Clustering of Conversational Bandits for User Preference Learning and Elicitation

Conversational recommender systems elicit user preference via interactive conversational interactions. By introducing conversational key-terms, existing conversational recommenders can effectively reduce the need for extensive exploration in a traditional interactive recommender. However, there are still limitations of existing conversational recommender approaches eliciting user preference via key-terms. First, the key-term data of the items needs to be carefully labeled, which requires a lot of human efforts. Second, the number of the human labeled key-terms is limited and the granularity of the key-terms is fixed, while the elicited user preference is usually from coarse-grained to fine-grained during the conversations.
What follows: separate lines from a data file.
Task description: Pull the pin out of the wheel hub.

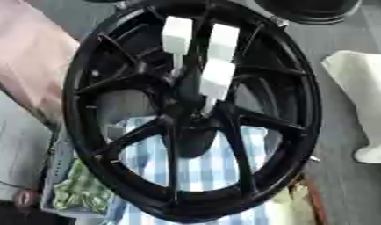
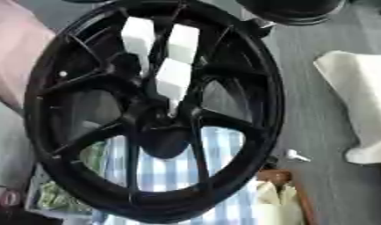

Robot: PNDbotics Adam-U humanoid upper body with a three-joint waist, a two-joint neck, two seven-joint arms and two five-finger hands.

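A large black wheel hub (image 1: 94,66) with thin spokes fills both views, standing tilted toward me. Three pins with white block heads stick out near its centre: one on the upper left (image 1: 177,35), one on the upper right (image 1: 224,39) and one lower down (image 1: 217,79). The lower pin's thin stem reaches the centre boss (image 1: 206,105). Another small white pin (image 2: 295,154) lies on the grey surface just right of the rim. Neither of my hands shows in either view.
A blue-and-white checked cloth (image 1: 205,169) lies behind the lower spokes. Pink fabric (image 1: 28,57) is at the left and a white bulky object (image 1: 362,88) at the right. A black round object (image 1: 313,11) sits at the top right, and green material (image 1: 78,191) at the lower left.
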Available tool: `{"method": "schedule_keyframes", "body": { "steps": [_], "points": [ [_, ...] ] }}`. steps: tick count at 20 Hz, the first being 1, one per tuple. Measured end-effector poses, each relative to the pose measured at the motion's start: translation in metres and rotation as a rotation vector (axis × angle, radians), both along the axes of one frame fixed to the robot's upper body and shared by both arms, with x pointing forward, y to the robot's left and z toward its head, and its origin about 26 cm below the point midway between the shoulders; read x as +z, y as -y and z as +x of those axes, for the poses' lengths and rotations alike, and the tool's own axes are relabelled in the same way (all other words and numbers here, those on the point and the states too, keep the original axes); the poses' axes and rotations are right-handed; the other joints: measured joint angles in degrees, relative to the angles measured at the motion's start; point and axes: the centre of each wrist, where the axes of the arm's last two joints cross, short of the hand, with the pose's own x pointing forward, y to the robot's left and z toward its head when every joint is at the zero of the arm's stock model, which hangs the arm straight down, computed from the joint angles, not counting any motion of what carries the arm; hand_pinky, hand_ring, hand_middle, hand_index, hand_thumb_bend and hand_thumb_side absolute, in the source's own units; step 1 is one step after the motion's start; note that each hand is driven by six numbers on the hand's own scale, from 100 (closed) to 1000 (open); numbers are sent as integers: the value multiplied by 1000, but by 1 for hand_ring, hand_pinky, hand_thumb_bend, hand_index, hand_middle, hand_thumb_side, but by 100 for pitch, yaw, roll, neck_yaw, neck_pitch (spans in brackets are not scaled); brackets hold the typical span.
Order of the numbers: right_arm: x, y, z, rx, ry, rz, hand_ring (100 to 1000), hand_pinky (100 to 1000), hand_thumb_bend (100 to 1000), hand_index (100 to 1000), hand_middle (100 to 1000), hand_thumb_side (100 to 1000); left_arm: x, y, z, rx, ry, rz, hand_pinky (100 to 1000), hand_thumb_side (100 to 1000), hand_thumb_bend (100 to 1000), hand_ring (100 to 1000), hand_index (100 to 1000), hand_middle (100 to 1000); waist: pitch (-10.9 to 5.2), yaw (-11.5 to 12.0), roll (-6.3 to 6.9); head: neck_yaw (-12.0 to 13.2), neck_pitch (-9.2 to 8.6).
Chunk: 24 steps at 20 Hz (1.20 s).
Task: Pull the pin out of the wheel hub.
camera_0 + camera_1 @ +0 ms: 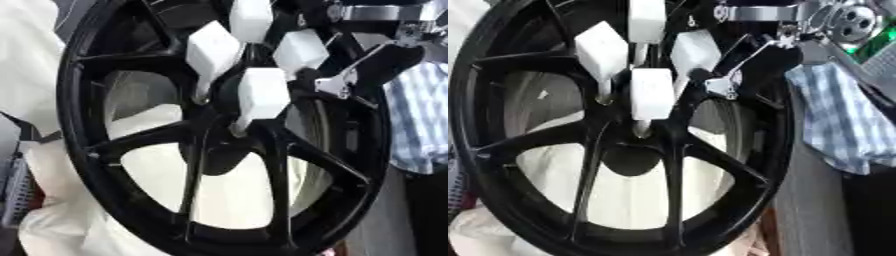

In this paper, we propose a clustering of conversational bandits algorithm. To avoid the human labeling efforts and automatically learn the key-terms with the proper granularity, we online cluster the items and generate meaningful key-terms for the items during the conversational interactions. Our algorithm is general and can also be used in the user clustering when the feedback from multiple users is available, which further leads to more accurate learning and generations of conversational key-terms. We analyze the regret bound of our learning algorithm. In the empirical evaluations, without using any human labeled key-terms, our algorithm effectively generates meaningful coarse-to-fine grained key-terms and performs as well as or better than the state-of-the-art baseline.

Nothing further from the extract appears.